I did the bare minimum of things today. Nothing really seemed to go right and I couldn’t get out of my head. Hormones and PTSD are starting to get to me and I just want to hide and snuggle and maybe pig out on chocolate.
So right now I’m drinking snapple, watching cartoons, and have chocolate covered raisins, oreos, and chips within my reach. I’m finding myself lacking in motivation for WoW and just getting frustrated with the lack of being able to fly. I should play dragon age II, but I don’t think I’m emotionally capable of handling the storyline (which is my favorite part of the game), light stuff is on the menu for me.
I hate how I am when I’m like this. Snappy and frustrated and nothing seems to fix it.
I’m tired.

TMI Thursday: hormonal imbalance

Most of the people who know me/read here know or picked up on the whole my-hormones-are-not-really-right thing that I’ve been dealing with since March. It’s been kind of painful, and I was trying a variety of herbs and supplements – but I really suck at remembering to take more than one thing every day. So in June I emailed a hormone specialist my mother-in-law recommended because I just couldn’t take it anymore. I was mood-swingy and in pain and sick feeling and it just sort of sucked. So she told me what I already knew – my hormones were *really* imbalanced and suggested that I try a double-strength progesterone cream and some calcium, magnesium, and evening primrose stuff.

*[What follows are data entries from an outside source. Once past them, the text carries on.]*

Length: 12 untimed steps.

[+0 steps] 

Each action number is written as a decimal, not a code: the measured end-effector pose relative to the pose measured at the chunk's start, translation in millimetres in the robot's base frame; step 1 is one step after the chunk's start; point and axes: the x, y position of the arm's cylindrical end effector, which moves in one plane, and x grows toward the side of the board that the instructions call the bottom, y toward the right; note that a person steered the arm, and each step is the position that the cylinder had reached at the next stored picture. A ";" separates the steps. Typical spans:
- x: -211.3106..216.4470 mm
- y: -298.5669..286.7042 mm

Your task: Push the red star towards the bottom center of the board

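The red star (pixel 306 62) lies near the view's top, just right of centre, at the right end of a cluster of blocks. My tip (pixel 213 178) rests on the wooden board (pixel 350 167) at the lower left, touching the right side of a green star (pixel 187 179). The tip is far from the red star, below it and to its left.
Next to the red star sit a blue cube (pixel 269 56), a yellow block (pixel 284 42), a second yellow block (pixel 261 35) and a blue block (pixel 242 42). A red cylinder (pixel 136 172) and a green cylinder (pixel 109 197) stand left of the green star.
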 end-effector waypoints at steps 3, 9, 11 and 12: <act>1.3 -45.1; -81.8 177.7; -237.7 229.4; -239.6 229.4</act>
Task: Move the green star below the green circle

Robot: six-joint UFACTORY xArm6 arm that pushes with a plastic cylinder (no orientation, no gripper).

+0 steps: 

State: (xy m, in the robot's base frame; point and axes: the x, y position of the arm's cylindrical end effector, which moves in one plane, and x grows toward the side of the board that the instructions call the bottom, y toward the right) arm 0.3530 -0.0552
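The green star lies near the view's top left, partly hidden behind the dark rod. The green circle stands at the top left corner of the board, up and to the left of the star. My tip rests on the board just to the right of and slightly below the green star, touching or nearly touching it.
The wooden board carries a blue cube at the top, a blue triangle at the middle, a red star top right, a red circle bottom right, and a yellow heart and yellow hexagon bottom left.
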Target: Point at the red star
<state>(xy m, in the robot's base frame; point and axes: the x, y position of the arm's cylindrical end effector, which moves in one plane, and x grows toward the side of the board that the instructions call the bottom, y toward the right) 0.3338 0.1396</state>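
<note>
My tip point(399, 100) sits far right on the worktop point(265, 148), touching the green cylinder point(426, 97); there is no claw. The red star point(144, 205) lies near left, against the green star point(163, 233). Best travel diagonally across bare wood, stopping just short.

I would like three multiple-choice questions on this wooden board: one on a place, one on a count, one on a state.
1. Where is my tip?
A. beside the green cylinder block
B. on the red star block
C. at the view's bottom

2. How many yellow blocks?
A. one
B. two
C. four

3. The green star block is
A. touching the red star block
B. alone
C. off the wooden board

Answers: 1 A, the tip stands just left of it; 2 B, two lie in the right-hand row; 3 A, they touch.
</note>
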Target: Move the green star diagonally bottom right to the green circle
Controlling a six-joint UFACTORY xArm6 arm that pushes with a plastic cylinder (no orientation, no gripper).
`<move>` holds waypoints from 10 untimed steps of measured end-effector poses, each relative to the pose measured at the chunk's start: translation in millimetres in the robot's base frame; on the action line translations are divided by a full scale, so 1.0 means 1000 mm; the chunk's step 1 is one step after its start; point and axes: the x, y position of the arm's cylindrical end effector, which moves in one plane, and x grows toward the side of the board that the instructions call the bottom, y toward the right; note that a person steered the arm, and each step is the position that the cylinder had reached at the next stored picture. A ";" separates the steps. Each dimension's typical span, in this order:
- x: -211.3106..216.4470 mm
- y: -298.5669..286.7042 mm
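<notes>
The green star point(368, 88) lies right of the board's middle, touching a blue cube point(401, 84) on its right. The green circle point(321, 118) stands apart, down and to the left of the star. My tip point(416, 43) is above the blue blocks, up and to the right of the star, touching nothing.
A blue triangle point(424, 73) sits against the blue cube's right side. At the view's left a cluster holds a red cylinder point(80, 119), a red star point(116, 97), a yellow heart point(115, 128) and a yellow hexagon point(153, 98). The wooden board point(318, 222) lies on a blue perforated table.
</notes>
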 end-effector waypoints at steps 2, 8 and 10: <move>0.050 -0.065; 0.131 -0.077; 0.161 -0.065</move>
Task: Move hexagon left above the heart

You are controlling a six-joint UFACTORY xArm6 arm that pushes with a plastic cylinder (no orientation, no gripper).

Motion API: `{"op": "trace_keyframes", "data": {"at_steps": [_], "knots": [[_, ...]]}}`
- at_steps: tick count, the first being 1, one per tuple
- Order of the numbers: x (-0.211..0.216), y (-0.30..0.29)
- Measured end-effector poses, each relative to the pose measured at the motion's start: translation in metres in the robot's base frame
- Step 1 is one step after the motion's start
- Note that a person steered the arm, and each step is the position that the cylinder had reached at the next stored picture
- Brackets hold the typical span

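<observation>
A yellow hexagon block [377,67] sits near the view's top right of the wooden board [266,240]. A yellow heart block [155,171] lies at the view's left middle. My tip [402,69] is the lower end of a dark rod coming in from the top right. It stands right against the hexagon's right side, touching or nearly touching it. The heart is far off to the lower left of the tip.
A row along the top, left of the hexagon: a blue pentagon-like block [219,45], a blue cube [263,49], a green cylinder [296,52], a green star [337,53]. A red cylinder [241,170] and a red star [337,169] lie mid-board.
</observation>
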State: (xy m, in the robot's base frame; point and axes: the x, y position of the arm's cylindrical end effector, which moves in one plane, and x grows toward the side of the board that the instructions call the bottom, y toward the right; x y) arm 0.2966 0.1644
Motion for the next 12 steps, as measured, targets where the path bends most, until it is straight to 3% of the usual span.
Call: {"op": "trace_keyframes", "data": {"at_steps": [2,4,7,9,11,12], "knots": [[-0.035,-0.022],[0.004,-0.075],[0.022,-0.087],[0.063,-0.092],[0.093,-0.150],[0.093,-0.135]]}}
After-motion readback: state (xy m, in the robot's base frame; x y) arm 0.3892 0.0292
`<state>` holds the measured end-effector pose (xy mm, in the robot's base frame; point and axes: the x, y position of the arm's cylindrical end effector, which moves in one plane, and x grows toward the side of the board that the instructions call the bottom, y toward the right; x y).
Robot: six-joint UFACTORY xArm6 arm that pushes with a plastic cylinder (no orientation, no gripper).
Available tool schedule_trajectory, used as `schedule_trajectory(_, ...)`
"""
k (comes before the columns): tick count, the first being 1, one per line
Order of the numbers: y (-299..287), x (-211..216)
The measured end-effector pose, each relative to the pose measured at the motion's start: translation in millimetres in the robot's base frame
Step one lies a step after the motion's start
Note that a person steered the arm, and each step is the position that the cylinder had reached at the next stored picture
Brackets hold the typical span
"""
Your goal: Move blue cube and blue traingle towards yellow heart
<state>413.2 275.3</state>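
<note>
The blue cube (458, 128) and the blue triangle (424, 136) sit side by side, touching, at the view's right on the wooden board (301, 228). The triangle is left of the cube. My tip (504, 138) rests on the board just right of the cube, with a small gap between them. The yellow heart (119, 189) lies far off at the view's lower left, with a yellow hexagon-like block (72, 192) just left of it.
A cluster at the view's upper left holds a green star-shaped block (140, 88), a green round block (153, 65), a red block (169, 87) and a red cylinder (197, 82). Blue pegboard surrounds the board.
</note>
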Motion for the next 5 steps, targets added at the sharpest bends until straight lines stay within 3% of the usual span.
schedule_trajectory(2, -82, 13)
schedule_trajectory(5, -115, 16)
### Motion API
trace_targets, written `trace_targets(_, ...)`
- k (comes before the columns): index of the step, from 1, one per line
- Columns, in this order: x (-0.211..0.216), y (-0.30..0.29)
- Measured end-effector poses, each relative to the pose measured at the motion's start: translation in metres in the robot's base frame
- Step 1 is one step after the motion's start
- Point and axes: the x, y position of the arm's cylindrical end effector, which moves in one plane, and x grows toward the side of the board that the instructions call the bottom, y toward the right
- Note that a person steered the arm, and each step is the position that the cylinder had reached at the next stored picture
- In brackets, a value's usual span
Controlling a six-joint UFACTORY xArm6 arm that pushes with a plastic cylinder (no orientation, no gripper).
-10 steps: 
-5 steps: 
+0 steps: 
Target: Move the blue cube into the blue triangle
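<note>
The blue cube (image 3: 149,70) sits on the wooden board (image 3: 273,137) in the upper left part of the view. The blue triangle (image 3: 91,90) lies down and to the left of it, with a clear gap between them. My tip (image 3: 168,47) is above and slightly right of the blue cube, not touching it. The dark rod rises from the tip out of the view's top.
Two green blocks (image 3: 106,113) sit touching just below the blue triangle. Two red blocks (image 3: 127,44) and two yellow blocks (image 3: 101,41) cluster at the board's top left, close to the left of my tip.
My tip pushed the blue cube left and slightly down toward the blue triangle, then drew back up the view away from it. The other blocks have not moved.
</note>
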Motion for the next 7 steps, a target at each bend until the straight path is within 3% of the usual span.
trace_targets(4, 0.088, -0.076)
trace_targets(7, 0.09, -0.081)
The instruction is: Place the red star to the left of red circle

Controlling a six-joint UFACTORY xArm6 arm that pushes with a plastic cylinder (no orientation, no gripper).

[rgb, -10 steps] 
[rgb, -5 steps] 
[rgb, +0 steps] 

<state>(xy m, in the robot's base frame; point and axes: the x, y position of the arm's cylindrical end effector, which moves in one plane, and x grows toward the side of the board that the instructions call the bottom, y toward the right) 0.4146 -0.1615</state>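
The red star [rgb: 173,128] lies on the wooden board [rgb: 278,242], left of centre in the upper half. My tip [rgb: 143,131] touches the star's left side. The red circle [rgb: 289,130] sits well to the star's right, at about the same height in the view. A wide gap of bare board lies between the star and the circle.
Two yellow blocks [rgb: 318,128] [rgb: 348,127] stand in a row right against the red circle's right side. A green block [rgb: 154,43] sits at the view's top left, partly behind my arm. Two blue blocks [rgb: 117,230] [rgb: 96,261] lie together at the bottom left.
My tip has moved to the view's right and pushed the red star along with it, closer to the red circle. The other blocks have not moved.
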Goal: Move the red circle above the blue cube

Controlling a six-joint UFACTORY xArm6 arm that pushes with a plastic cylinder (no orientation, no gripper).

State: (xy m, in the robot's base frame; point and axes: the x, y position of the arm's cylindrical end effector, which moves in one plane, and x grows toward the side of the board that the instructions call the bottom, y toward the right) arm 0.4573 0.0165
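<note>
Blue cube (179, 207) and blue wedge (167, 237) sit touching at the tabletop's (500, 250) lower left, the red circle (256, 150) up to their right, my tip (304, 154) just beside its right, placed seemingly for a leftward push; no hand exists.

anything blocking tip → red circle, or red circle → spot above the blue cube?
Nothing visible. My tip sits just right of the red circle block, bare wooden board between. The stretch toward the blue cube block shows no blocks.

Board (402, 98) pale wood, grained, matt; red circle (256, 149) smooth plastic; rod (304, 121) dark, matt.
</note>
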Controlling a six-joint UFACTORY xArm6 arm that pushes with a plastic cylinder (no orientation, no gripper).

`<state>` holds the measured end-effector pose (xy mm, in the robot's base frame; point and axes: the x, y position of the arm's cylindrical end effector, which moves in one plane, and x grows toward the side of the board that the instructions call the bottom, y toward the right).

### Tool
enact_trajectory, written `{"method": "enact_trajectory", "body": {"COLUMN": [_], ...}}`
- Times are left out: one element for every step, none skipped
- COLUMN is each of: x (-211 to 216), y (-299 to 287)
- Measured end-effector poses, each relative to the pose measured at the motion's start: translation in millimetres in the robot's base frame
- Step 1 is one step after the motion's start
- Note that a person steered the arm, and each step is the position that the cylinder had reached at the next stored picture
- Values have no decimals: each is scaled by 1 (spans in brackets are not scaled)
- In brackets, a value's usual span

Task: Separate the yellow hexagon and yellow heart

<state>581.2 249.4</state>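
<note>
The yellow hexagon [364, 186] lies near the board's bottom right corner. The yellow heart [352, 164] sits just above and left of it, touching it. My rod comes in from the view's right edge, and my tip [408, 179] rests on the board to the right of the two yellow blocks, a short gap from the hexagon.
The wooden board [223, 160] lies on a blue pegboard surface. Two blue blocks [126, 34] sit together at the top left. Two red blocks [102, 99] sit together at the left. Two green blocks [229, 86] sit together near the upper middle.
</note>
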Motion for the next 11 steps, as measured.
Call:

I took a normal strength brand of Progesterone cream for 3 weeks and just tripled the dose until the kind she recommended came in, and that was actually starting to work pretty well – I was able to lose some of the weight that I gained over the last couple months (ugh) and my face was clearing up and my mood was getting back to normal. But then I stopped for the prescribed week to see if my system would reboot itself and the last 3 weeks progress just sort of vanished. So my mother-in-law called them for me (I wasn’t anywhere near feeling good enough to talk to people on the phone without freaking out) and sent me the information they gave her – which was thankfully that I can keep taking the cream as long as I need to until my hormones regulate and I can take it as soon as I start feeling sick again.  So I started taking the new cream that day, and I’m still waiting for it to kick back in again, it’s been 2 weeks. My face is just now starting to clear…sort of and my weight is fluctuating again – I’m closer to 126 (which is what I weighed when I started working out) than 130 today (which is what I’ve been bloating to since then :P) so that’s progress.
What’s not cool is that I ended up with a charlie horse or something today going down a step and now I’m walking weird (so mostly keeping to the chair). 😛 I keep forgetting to take my chocolate calcium bites that taste like tootsie rolls and my acidophulous (probiotics). But at least I remember the lotion…..
So, life tip: Progesterone cream is a *really* good thing.